People are focusing on Intel because they're the only player that really matters. It's not to beat up on precious Intel. That's why #IntelMeltdown is the meme even in the press. Intel is in the vast majority of the world's datacenters, and the majority of desktops. They run a lot of varied software, it's the wild west. Your phone is a non-issue, it's patched and you move on. Not the case with servers.
AMD is in an enviable position and someone deserves a raise there for their architectural choices. Spectre needs protected against, but the big flaw (Meltdown) is not an issue.
The performance impact for Intel is huge, and it's understated in the press. They don't want to anger their masters at Intel by pumping this up.
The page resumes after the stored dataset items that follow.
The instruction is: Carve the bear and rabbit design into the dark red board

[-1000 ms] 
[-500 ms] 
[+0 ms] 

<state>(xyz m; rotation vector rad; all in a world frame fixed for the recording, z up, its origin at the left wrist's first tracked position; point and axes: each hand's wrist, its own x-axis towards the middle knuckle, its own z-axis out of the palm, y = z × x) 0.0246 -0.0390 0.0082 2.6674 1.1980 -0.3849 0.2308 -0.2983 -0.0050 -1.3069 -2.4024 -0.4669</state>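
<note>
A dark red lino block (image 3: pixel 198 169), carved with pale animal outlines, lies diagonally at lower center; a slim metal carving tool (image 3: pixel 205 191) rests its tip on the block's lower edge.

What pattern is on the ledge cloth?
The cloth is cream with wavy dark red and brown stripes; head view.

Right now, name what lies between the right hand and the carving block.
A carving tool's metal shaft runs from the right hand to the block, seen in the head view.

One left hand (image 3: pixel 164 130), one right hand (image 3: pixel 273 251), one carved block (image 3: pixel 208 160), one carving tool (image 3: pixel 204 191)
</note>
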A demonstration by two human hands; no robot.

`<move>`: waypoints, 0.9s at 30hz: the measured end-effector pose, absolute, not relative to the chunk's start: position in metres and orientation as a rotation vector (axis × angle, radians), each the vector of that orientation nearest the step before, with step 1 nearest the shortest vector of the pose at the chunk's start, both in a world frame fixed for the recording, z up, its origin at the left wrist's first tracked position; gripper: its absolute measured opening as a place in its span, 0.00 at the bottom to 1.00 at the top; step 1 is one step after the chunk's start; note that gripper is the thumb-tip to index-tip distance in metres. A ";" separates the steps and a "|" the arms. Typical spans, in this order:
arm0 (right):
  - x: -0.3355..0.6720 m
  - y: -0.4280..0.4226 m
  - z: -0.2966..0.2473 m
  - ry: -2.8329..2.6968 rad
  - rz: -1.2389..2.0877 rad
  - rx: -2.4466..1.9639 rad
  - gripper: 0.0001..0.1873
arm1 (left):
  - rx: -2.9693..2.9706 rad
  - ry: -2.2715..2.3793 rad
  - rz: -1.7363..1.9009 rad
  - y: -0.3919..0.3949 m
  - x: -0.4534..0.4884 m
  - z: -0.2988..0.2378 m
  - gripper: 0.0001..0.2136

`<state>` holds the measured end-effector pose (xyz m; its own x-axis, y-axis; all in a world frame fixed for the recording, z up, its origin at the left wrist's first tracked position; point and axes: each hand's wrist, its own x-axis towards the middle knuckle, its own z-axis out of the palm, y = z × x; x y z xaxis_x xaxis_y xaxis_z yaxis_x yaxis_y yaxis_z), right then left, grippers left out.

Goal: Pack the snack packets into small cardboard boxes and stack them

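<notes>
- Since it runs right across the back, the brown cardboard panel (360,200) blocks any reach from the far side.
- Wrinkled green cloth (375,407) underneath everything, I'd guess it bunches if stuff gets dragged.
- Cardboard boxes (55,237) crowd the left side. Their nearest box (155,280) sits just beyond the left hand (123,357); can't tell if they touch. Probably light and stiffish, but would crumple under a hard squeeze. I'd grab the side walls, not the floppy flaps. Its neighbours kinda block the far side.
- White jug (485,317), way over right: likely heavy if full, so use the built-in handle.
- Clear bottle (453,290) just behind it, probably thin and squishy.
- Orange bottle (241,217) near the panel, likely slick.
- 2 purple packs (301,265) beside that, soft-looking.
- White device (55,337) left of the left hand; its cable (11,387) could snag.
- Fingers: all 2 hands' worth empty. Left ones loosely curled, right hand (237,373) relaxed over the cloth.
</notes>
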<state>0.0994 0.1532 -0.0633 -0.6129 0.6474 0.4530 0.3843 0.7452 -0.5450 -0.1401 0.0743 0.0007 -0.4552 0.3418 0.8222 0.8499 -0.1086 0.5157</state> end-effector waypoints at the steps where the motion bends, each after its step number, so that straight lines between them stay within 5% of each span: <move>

Patch tracking, not even fully patched yet:
https://gist.github.com/woachk/2f86755260f2fee1baf71c90cd6533e9
Java compilation, 75%+ loss:
https://twitter.com/PCzanik/status/949275491617464320
Server impact, 30%+:
https://imgur.com/a/zYRap#HGvuXnc
Gaming minimum framerates, 50%+: https://np.reddit.com/r/pcmasterrace/comments/7obokl/performance_impact_of_windows_patch_and_bios/
That's gaming, the main "concern" for most kids on sites like this. Be interesting to see how this all pans out once the dust settles in a few months, but don't expect the above results to be the end of the performance hit on your Intel rigs. Expect games that stream textures to get absolutely hammered on minimum framerates. Given that minimum frames are the most important aspect for gamers (only as good as the worst performance), this is huge.
The good news is that CPUs have been overpowered for a long time, so the loss isn't going to do anything but butthurt those who live life as benchmark queens. You can also just ignore and not test for minimum framerates, 0.1% lows etc and pretend there's nothing to see here.
But buying Ryzen isn't a bad idea, hop on the AM4 bandwagon.